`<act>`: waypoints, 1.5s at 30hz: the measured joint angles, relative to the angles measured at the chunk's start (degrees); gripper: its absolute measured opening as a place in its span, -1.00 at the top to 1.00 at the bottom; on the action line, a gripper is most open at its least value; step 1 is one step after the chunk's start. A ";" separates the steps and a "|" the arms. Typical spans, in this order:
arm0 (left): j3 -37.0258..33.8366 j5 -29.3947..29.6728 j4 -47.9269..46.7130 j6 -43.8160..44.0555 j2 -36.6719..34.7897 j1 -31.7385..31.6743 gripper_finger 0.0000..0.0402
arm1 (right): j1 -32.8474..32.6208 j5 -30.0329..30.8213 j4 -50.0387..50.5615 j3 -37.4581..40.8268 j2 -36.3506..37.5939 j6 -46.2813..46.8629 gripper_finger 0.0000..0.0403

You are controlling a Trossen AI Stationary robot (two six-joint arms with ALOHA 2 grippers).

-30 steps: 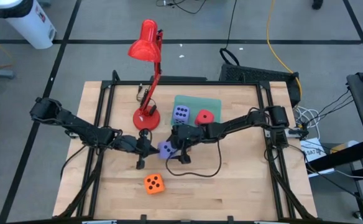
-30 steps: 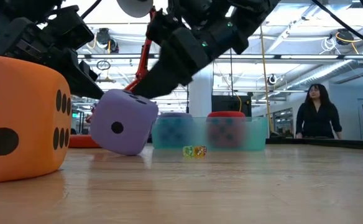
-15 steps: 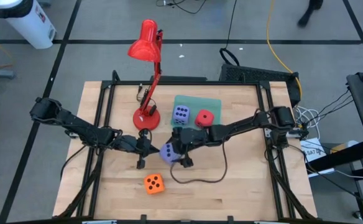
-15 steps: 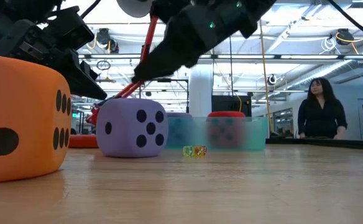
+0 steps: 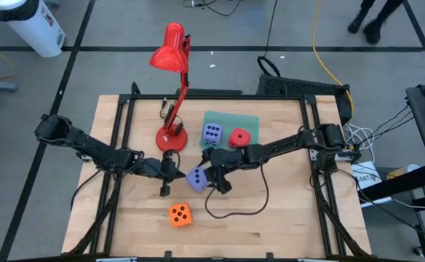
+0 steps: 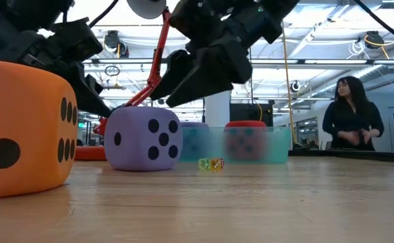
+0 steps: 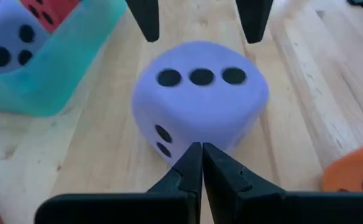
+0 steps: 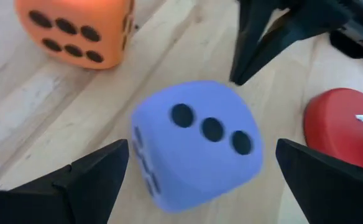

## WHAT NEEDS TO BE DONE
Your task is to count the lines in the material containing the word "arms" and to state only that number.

## WRITTEN SOLUTION
2